You would only hear the 1 kHz tone during immunity testing. It's very unlikely that one would hear anything noticeable when the product is in normal use. Electret microphones almost always have capacitors included to give immunity at cellphone frequencies, for obvious reasons, and their small dimensions and shielding confer immunity at lower frequencies.  Passive headphones are most unlikely to demodulate RF signals.  Active headphones, (wireless, noise-cancelling) are rarely supplied as accessories with a product, so the product manufacturer need not take them into account.

It's easy to tell if the 1 kHz is coming from the product; just measure the output voltage at the headphone socket with a well-screened audio voltmeter, with and without the microphone muted.

John Woodgate OOO-Own Opinions Only
J M Woodgate and Associates www.woodjohn.uk
Rayleigh, Essex UK

On 2018-09-05 07:00, Amund Westin wrote:

Wired headsets and microphones connected to a product, often acts as receiver for induced RF fields. That means you quite often hear the 1kHz modulation tone under the RF immunity tests. This is quite annoying for the user and above a certain level, not acceptable.

To avoid such phenomena is quite a big task to conduct.
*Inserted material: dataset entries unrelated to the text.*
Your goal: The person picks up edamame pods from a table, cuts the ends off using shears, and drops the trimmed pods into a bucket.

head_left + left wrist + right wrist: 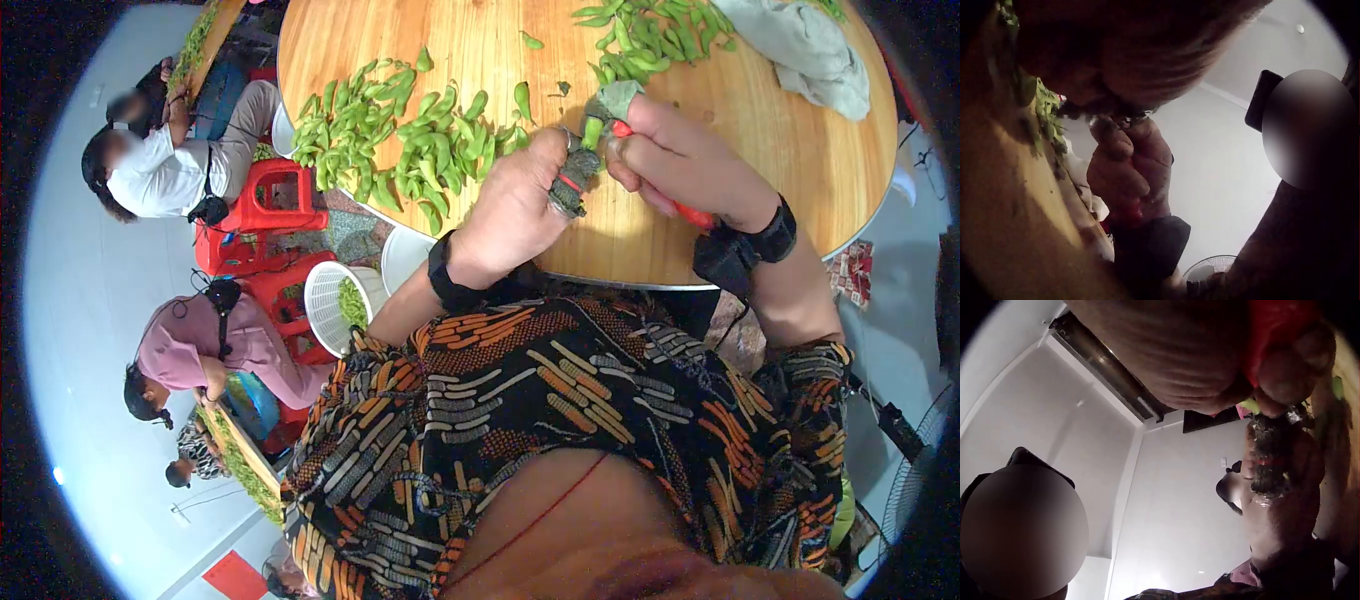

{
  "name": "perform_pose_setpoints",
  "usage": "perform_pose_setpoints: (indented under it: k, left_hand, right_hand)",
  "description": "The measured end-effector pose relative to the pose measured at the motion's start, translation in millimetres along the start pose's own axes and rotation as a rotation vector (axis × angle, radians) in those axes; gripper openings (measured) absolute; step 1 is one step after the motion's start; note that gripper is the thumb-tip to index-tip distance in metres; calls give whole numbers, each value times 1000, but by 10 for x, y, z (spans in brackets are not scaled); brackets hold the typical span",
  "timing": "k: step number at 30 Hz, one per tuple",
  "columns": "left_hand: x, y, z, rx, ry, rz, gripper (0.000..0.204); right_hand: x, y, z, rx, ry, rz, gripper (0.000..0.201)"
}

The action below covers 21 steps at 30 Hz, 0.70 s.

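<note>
At the near edge of the round wooden table (760,140), my two hands meet over a green bean pod (592,131). My left hand (560,175), its fingers bound in dark tape (570,190), pinches the pod's lower end. My right hand (640,150) is curled round a red-handled tool (692,213), its working end hidden at the pod. The left wrist view shows the right hand (1129,169) fisted on the red handle (1125,215). In the right wrist view, the taped fingers (1269,462) sit below the red handle (1272,331).
A big pile of green pods (400,140) lies on the table's left and another pile (650,35) at the back beside a grey cloth (800,45). A white basket (335,300) and red stools (275,195) stand left of me. Other people sit there at long boards.
</note>
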State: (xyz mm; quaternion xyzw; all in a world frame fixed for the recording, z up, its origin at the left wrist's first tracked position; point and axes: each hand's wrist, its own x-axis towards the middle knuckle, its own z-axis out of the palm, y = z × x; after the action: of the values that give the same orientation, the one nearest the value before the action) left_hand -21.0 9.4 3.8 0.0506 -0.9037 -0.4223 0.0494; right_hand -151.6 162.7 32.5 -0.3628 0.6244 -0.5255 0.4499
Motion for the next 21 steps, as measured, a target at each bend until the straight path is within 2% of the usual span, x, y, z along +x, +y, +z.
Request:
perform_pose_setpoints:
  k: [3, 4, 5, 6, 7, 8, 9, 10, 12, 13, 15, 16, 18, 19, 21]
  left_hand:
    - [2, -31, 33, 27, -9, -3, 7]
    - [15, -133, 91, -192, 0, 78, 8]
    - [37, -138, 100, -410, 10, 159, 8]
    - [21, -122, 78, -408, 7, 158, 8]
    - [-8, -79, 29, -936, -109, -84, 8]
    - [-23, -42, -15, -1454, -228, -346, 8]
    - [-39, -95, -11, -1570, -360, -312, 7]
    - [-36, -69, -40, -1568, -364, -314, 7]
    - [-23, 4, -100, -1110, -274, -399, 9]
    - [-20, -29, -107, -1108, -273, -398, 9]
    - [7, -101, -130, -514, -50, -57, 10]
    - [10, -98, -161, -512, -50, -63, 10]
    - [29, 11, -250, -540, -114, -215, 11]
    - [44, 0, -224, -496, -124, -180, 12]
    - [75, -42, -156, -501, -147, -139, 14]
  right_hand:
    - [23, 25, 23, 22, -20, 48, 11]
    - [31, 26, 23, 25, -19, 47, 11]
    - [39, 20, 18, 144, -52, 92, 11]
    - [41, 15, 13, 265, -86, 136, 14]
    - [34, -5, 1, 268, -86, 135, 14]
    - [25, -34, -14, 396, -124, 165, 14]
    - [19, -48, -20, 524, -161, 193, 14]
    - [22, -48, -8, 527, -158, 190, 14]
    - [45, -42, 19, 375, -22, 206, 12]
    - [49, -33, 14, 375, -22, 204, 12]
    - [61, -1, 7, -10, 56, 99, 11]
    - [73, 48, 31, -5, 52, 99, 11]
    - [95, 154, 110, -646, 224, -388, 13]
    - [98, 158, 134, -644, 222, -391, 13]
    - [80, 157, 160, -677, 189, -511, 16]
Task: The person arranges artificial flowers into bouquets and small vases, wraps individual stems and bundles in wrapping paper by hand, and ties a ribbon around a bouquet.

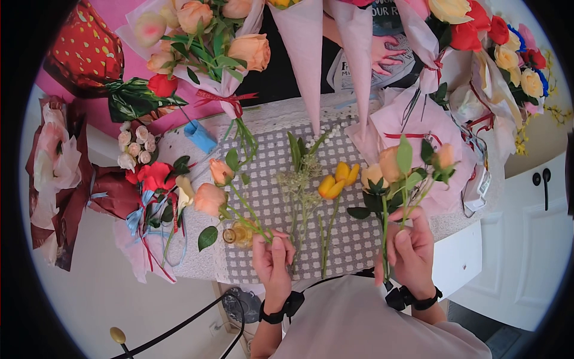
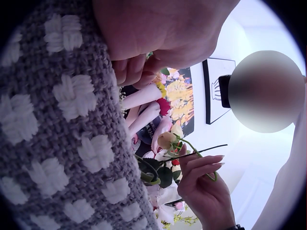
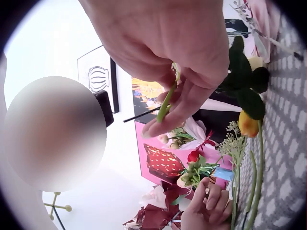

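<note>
Over the checked cloth (image 1: pixel 251 263), my left hand (image 1: pixel 273 263) pinches the green stems of two peach roses (image 1: pixel 210 199), whose heads lean away to the left. My right hand (image 1: pixel 409 251) grips the stems of several peach roses (image 1: pixel 391 164) with dark leaves, heads upward. In the right wrist view, a cut green stem (image 3: pixel 165 106) sticks out between the right fingers. Between the hands lie orange-yellow tulips (image 1: pixel 335 184) and a sprig of tiny pale blossoms (image 1: pixel 302 179). A small amber glass bottle (image 1: pixel 238 235) stands just left of the left hand, partly behind the rose stems.
Wrapped bouquets crowd the table's far side, among them peach roses in white paper (image 1: pixel 206 51) and pink paper cones (image 1: pixel 299 66). Pink wrapping paper (image 1: pixel 442 137) spreads at right. Red roses (image 1: pixel 156 176) and a blue roll (image 1: pixel 200 136) lie at left. Another person's hand (image 1: pixel 385 54) shows opposite.
</note>
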`<act>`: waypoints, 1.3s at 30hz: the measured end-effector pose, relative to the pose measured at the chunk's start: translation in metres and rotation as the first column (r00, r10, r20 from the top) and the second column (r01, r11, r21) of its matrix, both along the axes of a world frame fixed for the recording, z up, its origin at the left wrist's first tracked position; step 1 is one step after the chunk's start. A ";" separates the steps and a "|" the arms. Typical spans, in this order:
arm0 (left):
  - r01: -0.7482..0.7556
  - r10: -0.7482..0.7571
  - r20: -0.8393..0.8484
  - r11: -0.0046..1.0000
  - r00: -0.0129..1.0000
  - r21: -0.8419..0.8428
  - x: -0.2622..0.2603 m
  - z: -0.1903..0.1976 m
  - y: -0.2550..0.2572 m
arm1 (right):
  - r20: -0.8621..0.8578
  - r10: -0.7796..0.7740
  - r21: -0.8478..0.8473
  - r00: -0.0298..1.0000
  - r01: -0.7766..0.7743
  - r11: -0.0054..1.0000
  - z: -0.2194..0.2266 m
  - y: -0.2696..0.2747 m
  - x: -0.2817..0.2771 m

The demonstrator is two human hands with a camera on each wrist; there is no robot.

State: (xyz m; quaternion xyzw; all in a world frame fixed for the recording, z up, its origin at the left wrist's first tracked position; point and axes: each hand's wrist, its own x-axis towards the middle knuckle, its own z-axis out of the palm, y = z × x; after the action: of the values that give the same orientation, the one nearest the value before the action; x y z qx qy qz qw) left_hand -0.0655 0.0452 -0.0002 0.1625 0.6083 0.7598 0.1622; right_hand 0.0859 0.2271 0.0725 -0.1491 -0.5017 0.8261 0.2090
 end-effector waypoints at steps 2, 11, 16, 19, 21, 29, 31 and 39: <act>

But have anyone of you any experience how to determine if the headsets / microphones or the connected final product is the source to this problem? 3rd. party headsets / microphones have of course different RF immunity performance, and after a lot of testing, you might be able to find headsets / microphones that are does not pick up fields and the hearing audio noise level is acceptable.

I assume that the final product may have great level of immunity, but as long the headsets / microphones has poor immunity level, you will have this audio problem anyway.

Has anyone been into this problem before?